= Action item =
Should the word "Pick" occur in a line of the records, copy that line.

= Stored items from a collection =
((
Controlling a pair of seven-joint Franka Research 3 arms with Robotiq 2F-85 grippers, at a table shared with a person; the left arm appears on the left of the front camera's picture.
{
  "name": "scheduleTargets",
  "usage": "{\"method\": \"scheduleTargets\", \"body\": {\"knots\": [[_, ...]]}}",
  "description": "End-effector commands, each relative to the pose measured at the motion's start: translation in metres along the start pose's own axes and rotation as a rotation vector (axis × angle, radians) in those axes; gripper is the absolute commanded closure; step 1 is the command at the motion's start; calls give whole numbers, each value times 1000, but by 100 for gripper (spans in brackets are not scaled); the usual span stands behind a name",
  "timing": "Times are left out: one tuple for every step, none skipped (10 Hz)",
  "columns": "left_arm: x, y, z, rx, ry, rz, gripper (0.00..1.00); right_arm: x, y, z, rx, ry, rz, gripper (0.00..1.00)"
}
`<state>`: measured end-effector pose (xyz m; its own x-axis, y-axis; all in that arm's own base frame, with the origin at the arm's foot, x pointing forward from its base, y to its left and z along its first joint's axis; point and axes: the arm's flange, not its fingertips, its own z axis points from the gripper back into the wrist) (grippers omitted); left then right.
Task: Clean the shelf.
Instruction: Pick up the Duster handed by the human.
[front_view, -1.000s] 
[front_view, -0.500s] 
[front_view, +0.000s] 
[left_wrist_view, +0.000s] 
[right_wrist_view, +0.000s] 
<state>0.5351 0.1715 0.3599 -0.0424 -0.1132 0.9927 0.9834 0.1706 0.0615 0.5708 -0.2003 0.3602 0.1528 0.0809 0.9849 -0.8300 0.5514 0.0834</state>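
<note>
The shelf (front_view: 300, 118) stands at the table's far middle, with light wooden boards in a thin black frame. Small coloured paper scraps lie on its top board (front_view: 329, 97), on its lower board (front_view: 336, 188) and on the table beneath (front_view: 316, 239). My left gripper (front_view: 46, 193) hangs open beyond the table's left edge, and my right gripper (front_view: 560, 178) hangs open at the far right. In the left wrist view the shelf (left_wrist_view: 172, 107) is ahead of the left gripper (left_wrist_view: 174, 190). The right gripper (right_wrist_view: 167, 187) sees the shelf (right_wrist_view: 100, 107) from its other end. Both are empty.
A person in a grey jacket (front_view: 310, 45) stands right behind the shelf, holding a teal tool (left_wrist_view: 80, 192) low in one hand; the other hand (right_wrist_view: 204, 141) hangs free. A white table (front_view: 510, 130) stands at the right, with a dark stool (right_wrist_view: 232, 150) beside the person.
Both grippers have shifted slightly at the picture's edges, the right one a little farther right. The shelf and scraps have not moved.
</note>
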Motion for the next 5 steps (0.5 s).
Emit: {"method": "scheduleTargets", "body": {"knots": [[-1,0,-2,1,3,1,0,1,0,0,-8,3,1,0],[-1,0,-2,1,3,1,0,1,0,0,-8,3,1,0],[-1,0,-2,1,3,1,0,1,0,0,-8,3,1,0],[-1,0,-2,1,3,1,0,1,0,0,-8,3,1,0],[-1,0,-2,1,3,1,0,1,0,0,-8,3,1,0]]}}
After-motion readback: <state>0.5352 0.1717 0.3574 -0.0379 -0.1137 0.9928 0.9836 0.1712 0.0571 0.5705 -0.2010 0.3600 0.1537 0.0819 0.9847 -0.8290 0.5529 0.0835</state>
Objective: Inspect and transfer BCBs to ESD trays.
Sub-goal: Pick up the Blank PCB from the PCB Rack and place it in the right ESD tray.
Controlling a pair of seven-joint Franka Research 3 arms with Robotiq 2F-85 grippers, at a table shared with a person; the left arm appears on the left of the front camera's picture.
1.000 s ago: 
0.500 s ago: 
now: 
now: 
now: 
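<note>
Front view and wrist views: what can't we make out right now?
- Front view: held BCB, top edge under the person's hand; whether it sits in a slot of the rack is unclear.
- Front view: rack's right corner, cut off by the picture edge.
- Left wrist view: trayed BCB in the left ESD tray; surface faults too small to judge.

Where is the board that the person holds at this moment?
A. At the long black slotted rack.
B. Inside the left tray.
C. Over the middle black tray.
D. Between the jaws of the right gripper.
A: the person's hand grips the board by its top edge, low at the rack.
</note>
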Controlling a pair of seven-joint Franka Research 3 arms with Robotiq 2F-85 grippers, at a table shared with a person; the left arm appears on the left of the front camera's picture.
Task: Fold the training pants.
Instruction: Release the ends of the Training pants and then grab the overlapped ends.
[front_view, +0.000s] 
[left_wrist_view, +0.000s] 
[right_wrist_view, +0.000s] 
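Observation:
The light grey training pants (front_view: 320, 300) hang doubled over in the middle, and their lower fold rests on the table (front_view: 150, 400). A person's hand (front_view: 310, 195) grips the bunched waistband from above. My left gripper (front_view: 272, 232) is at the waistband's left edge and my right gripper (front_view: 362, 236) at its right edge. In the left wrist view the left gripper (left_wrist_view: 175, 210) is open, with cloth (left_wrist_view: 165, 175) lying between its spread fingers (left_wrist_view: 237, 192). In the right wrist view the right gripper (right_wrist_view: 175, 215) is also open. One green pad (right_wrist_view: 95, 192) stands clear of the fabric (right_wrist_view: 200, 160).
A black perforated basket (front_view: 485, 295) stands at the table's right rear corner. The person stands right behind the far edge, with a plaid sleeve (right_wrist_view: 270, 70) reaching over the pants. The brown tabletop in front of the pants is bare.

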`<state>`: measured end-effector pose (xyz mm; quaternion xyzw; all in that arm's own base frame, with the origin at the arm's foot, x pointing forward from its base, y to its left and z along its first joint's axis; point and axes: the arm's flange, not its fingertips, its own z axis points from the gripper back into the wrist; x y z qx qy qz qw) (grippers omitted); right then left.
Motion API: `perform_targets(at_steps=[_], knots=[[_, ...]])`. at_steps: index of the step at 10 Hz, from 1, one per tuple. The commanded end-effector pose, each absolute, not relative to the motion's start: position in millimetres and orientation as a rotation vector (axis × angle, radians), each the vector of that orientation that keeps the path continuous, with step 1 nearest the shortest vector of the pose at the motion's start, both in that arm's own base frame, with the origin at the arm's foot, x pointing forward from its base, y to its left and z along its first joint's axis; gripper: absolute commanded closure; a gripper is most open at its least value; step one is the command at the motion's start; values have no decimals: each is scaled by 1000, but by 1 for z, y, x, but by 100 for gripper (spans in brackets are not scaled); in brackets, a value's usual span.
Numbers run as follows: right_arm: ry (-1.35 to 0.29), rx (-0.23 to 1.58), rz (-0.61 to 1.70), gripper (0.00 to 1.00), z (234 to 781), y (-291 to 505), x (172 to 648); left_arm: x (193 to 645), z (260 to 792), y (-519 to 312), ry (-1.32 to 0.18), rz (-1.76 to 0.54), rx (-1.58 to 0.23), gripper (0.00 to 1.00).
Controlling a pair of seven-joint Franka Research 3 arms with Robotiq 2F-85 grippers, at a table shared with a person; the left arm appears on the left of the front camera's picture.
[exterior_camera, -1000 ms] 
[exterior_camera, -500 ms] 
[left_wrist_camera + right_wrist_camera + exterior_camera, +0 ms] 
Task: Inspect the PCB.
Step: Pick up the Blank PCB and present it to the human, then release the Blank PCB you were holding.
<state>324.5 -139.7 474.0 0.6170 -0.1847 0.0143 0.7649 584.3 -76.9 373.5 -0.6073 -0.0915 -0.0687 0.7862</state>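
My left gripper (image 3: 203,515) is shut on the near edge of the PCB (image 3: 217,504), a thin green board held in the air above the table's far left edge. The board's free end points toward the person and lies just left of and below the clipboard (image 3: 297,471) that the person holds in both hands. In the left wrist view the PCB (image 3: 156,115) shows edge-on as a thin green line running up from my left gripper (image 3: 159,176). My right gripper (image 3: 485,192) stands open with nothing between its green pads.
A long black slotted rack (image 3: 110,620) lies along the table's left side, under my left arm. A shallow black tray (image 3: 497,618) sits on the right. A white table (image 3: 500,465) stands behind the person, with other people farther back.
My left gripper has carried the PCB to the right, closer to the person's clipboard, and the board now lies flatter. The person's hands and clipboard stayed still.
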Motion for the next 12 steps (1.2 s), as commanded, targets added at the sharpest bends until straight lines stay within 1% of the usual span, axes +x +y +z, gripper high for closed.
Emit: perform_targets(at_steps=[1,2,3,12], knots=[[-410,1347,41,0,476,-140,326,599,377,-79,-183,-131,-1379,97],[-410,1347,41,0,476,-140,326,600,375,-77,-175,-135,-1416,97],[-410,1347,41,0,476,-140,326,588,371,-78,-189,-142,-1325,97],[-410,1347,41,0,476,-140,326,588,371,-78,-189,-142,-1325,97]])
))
= Answer to this exercise =
Instruction: Pick up the Duster handed by the human.
Sub-goal: Pick up the Blank PCB from the PCB Rack and place it in the right ESD tray.
Step: Pick up the Blank PCB and present it to the human, then release the Blank PCB you were holding.

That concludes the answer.